# DIY CO2 diffusing problems



## Ownager2004 (Apr 4, 2005)

I just got my DIY CO2 up and running a couple days ago. Anyways I have the airline running into a small pointed tip which directs the bubbls into my HOB intake tube. I was hoping to diffuse the CO2 a little bit with the impeller. That seems to be working as most of my plants are pearling, a little bit. The problem is that it was severly limited the flow through the HOB filter to the point where my bio-wheel doesn't even spin now. Is there any work around for this or should I find another means of diffusion? If so what is the cheapest way?


----------



## Alin10123 (May 22, 2005)

Use the plastic bottle method.

http://www.geocities.com/Heartland/Hills/2637/DIY_CO2.html


----------



## Ownager2004 (Apr 4, 2005)

I considered using a terra cot pot to do the bell method, but ive read the results aren't to spectacular with this approach.


----------



## Mobydock (Sep 6, 2005)

I use this: http://www.csd.net/~cgadd/aqua/diy_reactor.htm , for my pressurized setup. It works great and with the pre-filter on the powerhead it also provides additional filtration.


----------



## Damon (Jan 18, 2005)

A limewood diffuser or a powerhead with a venturi will give the best results for your setup.


----------



## Ownager2004 (Apr 4, 2005)

I figured out what the problem was. Somehow a clump of java moss had gotten tangled around the impeller shaft.

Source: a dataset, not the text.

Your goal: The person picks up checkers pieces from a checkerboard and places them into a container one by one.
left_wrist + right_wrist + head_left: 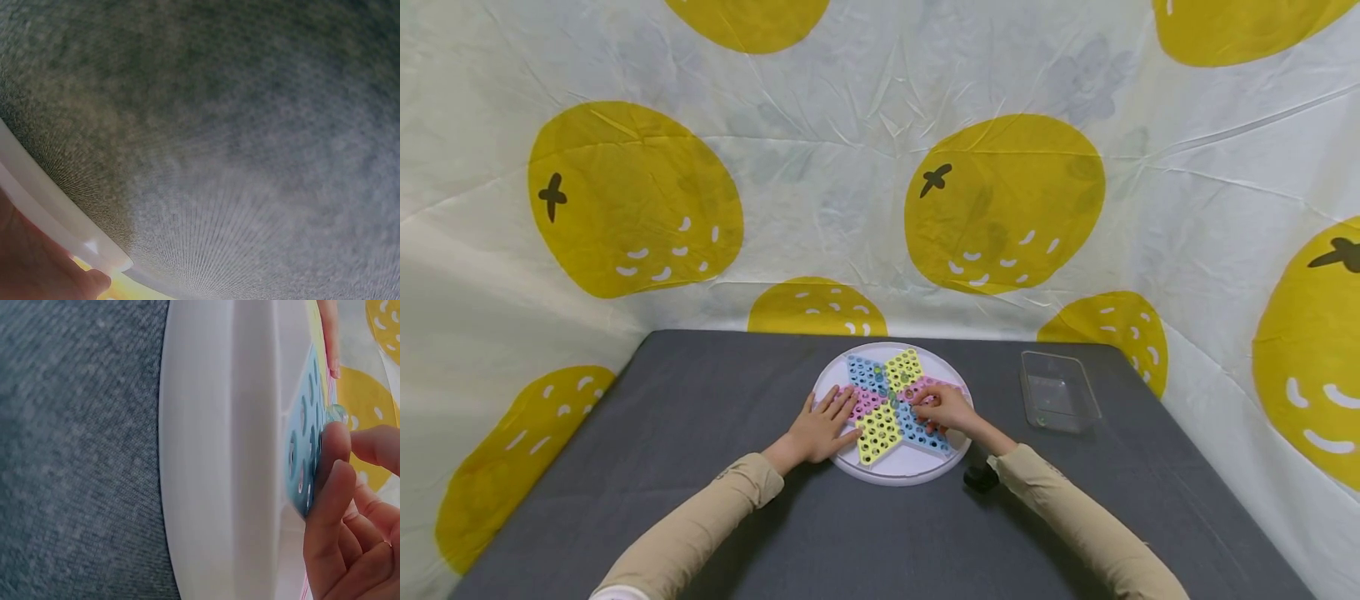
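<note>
A round white game board (891, 478) carries a star of blue, yellow and pink holed sections. My left hand (822, 423) rests over the board's left rim with fingers spread across the pink section (867, 403); its thumb lies toward the near yellow section (878, 435). Over the right side, my right hand (946, 408) bends its fingers low above the blue section (923, 432). At its fingertips a clear greenish glass marble (337, 413) shows in the right wrist view, pinched there and partly hidden. More marbles (892, 397) sit in the star's middle.
A clear plastic box (1058, 392) stands on the dark table right of the board, with a few small green marbles (1042, 421) inside. A small black object (981, 477) is by the right wrist. A fruit-patterned cloth (835, 167) hangs behind the table.
</note>
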Action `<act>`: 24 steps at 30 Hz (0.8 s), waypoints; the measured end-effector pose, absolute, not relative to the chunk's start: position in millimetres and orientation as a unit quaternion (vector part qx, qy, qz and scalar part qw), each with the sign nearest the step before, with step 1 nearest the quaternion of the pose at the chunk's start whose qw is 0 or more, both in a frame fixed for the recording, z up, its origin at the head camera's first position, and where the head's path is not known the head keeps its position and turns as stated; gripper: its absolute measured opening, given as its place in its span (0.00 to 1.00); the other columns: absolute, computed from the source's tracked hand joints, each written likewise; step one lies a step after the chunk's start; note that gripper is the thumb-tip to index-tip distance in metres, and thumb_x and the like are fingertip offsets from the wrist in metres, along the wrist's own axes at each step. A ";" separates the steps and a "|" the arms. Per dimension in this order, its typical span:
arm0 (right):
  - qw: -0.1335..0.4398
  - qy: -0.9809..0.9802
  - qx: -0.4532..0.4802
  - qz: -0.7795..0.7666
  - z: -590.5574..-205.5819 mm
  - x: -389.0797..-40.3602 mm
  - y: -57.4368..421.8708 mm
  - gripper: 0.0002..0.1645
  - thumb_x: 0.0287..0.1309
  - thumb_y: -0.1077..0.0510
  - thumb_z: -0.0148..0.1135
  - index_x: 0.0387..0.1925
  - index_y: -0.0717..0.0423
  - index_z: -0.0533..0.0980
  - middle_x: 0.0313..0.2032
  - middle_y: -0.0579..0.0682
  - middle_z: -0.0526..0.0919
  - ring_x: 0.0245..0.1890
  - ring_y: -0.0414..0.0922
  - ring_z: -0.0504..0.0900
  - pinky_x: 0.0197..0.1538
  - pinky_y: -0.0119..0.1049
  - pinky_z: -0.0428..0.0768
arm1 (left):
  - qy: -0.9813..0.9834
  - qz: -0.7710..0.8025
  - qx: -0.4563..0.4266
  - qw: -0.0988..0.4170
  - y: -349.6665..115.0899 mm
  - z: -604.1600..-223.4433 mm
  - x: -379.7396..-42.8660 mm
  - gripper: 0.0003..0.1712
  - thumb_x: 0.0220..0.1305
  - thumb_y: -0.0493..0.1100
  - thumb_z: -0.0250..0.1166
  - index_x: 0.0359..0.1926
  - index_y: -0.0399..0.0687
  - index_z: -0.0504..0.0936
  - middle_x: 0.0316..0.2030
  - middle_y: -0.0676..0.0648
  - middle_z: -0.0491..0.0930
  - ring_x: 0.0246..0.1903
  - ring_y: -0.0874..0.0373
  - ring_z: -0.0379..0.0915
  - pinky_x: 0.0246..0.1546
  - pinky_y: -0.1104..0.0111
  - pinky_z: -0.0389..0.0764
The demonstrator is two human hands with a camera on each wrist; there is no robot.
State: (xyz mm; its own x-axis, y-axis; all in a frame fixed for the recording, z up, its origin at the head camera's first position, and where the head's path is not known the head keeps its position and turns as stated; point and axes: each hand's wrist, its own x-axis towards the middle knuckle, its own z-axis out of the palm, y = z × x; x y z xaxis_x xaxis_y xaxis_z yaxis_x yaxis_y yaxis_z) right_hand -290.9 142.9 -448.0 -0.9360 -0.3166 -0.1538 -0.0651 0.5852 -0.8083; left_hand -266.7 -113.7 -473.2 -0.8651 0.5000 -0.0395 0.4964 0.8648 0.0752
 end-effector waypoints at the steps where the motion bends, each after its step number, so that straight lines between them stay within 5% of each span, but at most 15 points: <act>1: 0.142 0.880 -0.108 -0.439 -447.9 -290.9 142.6 0.12 0.52 0.58 0.60 0.38 0.60 0.75 0.20 0.48 0.81 0.12 0.37 0.74 0.15 0.31 0.72 | 0.965 0.032 0.258 0.030 -113.8 -473.5 -266.8 0.38 0.64 0.64 0.39 0.69 0.50 0.48 0.70 0.49 0.45 0.69 0.48 0.37 0.62 0.44 0.41; 24: 0.142 0.883 -0.115 -0.434 -444.6 -292.6 142.7 0.10 0.52 0.57 0.61 0.35 0.59 0.75 0.18 0.46 0.79 0.11 0.37 0.72 0.15 0.29 0.69 | 0.966 0.033 0.254 0.031 -112.8 -470.7 -267.9 0.38 0.64 0.64 0.38 0.69 0.50 0.48 0.70 0.49 0.45 0.69 0.49 0.37 0.62 0.44 0.43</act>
State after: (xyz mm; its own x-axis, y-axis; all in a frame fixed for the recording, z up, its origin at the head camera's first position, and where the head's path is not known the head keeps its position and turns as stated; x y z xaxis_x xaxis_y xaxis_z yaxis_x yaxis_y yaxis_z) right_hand -292.6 142.7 -444.6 -0.9337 -0.3250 -0.1504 -0.0795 0.5977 -0.7978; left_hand -267.9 -112.8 -470.7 -0.8687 0.4934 -0.0441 0.4893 0.8685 0.0788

I geuss since it happened about the same time I added CO2 i thought the bubbles were causing the problem. Simpte should I run the limewood so that as many bubbles as possible enter the intake or should I just forget about that? The venturi i think would be to bulky for my 10 gallon once i added the powerhead and tube and all that... Im trying to keep a fairly clean look.


----------



## Damon (Jan 18, 2005)

If you go with the limewood, yes position it under the intake of the filter. If you go with the powerhead, they are small and cheap (around $20.00). No tube required. Here's one I would use.......
http://www.marinedepot.com/md_viewItem.asp?idproduct=TA3191

This model may provide too much current but there are smaller ones.


----------